#### [Exercise]
The expected output is an exact copy of the lines from the one containing "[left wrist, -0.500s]" to the final line below, minus any pictures.
┌─ Information shown
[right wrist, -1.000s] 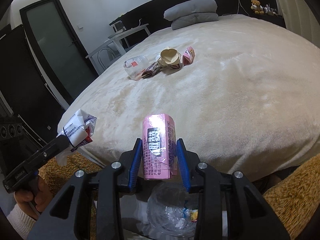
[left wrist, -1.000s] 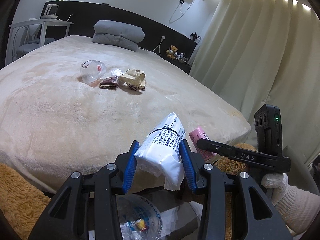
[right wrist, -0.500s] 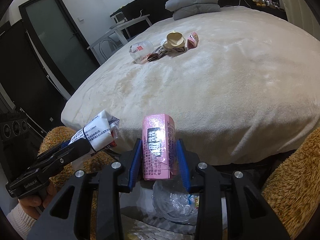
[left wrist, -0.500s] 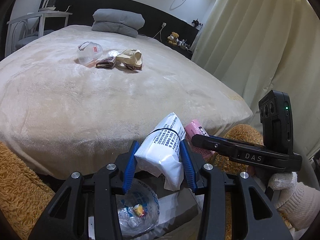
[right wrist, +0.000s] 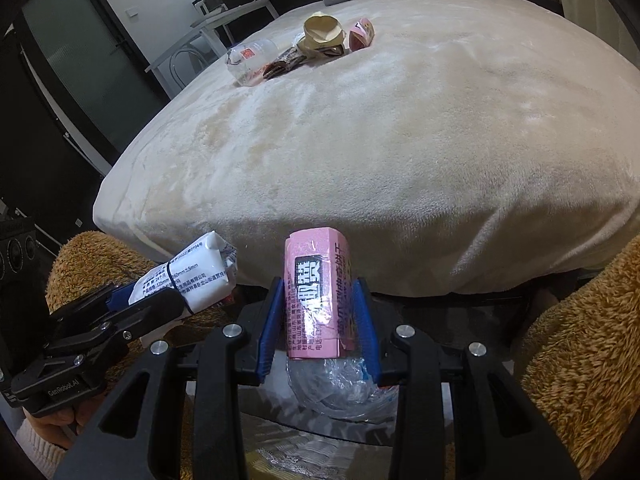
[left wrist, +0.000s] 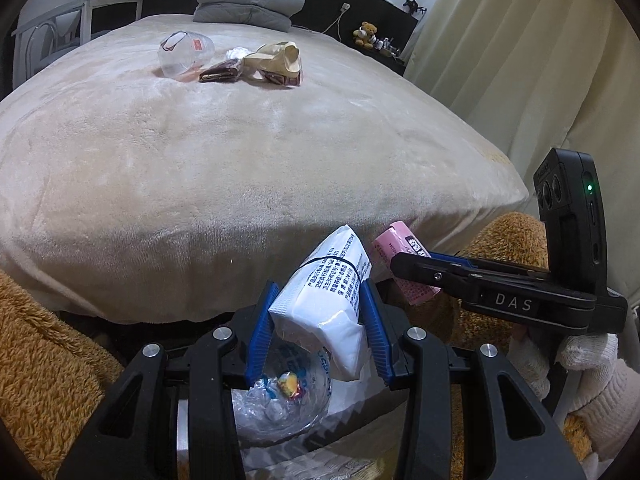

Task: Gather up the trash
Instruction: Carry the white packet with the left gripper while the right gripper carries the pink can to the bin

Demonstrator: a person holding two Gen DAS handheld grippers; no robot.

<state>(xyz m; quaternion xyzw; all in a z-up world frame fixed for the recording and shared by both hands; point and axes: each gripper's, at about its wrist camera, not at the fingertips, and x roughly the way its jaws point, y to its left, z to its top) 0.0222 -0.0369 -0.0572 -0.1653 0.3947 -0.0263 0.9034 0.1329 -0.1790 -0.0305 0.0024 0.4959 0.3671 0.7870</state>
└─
#### [Result of the exercise]
[left wrist, -0.500s] 
[right wrist, +0.000s] 
[left wrist, +0.000s] 

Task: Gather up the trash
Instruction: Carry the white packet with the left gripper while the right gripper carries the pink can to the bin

Demonstrator: a person holding two Gen DAS handheld grippers; no robot.

<state>(xyz m; quaternion xyzw; all in a z-up world frame fixed for the recording and shared by both hands; point and axes: each gripper's, at about its wrist camera, not at the fingertips, and x roughly the way its jaws point, y to its left, z to its top) 0.0222 -0.0369 -0.0572 -0.1653 0.3947 -0.0263 0.9034 0.1329 -0.1790 -0.0305 0.0024 0.4959 0.3671 0.7870</state>

The response is finished, and the exercise is complete.